39. The method according to claim 37, wherein the device comprises a skin port, which, reversibly or irreversibly, is connected to the at least one hollow tube, the cooling device and/or the cooling unit.

40. The method according to claim 37, wherein the device comprises a microcontroller which is configured to regulate the cooling device so that a temperature in the range from 8° C. to 14° C. prevails in the heat absorption zone of the cooling unit.

41. The method according to claim 37, wherein the device comprises a microcontroller which is configured to regulate the cooling device so that the substance for transporting thermal energy to the cooling device causes a cooling rate of 0.2 to 2.0 K/min in the heat absorption zone until a target temperature is reached in the heat absorption zone.

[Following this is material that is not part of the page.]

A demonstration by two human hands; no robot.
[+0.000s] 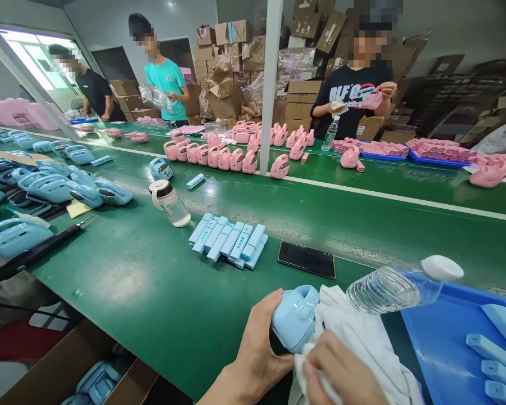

42. The method according to claim 37, wherein the device comprises a heating device, wherein the heating device

(i) has an implantable and sterile heating unit having a heat release zone suitable for establishing a heat-conducting contact with a tissue within the body;

(ii) has at least one hollow tube comprising or consisting of plastic, wherein the hollow tube connects the heating device to the heating unit; and

(iii) comprises a substance for transporting thermal energy from the heating device to the heat release zone of the heating unit, wherein the substance for transporting thermal energy is arranged within the hollow tube.

43. The method according to claim 37, wherein the cooling device is configured to apply, controlled by a microcontroller of the device, a cooling power to the heat absorption zone of the cooling unit, wherein the cooling power is calculated based on the formula

P [W]=3.7 [J/mL·K]·(310−x) [K]·Q [mL/sec]

wherein

x is the temperature in Kelvin to which cooling is to take place, and

Q is the volume flow in liters of blood per second in the biological tissue to be cooled.

44. The method according to claim 37, wherein the cooling device is configured, controlled by a microcontroller of the device, to

(i) increase its cooling power after starting the in-situ cooling of biological tissue within the body linearly up to a desired cooling power; and/or

(ii) drop its cooling power after stopping the in-situ cooling of biological tissue within the body linearly to a desired cooling power.

45. The method according to claim 37, wherein the cooling unit has a shape or consists of a shape which is selected from the group consisting of spiral, plate(s), dome, clip, clamp, half-shell, sleeve and combinations thereof.

46. The method according to claim 37, wherein the cooling unit and/or the at least one hollow tube has/have, at least in some regions,

(i) an outer surface that has a surface roughness Rz according to DIN EN ISO 4287 in the range from 50 to 800 μm; and/or

(ii) pores having a pore size of 50 μm to 1000 μm, measured with electron microscopy, wherein the pores comprise at least one antibiotic.